Task to complete: Copy the full listing exactly, word for word.

Information supplied:
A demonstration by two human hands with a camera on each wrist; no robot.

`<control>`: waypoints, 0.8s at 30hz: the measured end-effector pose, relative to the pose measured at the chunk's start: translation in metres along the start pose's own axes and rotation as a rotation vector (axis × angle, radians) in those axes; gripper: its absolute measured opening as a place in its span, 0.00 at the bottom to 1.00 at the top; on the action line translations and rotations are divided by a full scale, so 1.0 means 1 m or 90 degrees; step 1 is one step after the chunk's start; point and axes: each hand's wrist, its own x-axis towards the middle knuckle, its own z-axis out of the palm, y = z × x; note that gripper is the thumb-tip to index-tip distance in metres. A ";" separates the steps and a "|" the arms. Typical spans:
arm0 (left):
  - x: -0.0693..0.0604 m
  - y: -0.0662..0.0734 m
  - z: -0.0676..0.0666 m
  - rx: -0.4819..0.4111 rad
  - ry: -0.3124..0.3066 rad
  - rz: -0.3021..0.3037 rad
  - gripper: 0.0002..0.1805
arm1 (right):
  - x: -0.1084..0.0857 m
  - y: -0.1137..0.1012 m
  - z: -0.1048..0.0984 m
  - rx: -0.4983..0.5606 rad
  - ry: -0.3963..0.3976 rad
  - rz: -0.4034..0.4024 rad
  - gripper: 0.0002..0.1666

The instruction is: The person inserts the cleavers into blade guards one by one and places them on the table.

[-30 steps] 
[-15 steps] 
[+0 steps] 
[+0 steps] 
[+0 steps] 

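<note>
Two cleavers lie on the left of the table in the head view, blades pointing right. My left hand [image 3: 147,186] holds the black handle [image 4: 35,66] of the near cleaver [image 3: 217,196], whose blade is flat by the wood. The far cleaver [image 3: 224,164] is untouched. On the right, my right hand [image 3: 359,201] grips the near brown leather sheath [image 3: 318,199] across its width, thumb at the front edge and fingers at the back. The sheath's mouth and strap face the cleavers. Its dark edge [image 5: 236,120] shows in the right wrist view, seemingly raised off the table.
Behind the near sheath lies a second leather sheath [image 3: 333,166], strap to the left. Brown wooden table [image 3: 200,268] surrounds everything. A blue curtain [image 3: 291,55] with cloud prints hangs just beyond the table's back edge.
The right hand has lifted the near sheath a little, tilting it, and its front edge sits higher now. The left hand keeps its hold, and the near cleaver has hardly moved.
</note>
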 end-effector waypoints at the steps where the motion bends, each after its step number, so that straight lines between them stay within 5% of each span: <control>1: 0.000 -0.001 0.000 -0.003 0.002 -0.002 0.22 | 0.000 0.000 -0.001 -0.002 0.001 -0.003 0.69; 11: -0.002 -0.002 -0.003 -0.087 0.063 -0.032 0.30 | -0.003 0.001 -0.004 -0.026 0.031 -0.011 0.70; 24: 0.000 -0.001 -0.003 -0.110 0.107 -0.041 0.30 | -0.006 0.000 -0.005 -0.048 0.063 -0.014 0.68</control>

Solution for this task:
A demonstration by two human hands with a camera on each wrist; no robot.

`<control>`: waypoints, 0.8s at 30hz: the measured end-effector pose, relative to the pose measured at the chunk's start: translation in metres along the start pose's own axes and rotation as a rotation vector (axis × angle, radians) in those axes; gripper: its absolute measured opening as a place in its span, 0.00 at the bottom to 1.00 at the top; on the action line translations and rotations are divided by a full scale, so 1.0 means 1 m or 90 degrees; step 1 is one step after the chunk's start; point and axes: each hand's wrist, its own x-axis towards the middle knuckle, its own z-axis out of the palm, y = z × x; note that gripper is the thumb-tip to index-tip distance in metres. A ";" separates the steps and a "|" the arms. Typical spans:
arm0 (left):
  - x: -0.0693..0.0604 m
  - y: -0.0662..0.0734 m
  - z: -0.0676..0.0666 m
  - rx: -0.4819..0.4111 rad
  - ry: -0.3124..0.3066 rad
  - rz: -0.3021..0.3037 rad
  - gripper: 0.0002..0.1805
arm1 (right):
  - x: -0.1084..0.0857 m
  - y: -0.1137..0.1012 m
  - z: -0.1048..0.0984 m
  - rx: -0.4983..0.5606 rad
  - ry: -0.3963..0.3976 rad
  - rz: -0.4034..0.4024 rad
  - gripper: 0.0002..0.1666

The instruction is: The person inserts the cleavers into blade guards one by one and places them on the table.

[-30 steps] 
[-15 steps] 
[+0 steps] 
[+0 steps] 
[+0 steps] 

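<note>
Two cleavers lie on the left of the table in the head view, blades pointing right. My left hand [image 3: 147,186] holds the black handle [image 4: 35,66] of the near cleaver [image 3: 217,196], whose blade is flat by the wood. The far cleaver [image 3: 224,164] is untouched. On the right, my right hand [image 3: 359,201] grips the near brown leather sheath [image 3: 318,199] across its width, thumb at the front edge and fingers at the back. The sheath's mouth and strap face the cleavers. Its dark edge [image 5: 236,120] shows in the right wrist view, seemingly raised off the table.
Behind the near sheath lies a second leather sheath [image 3: 333,166], strap to the left. Brown wooden table [image 3: 200,268] surrounds everything. A blue curtain [image 3: 291,55] with cloud prints hangs just beyond the table's back edge.
The right hand has lifted the near sheath a little, tilting it, and its front edge sits higher now. The left hand keeps its hold, and the near cleaver has hardly moved.
</note>
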 end-effector waypoints at the steps where the motion bends, each after its step number, so that straight lines between them stay within 5% of each span: <control>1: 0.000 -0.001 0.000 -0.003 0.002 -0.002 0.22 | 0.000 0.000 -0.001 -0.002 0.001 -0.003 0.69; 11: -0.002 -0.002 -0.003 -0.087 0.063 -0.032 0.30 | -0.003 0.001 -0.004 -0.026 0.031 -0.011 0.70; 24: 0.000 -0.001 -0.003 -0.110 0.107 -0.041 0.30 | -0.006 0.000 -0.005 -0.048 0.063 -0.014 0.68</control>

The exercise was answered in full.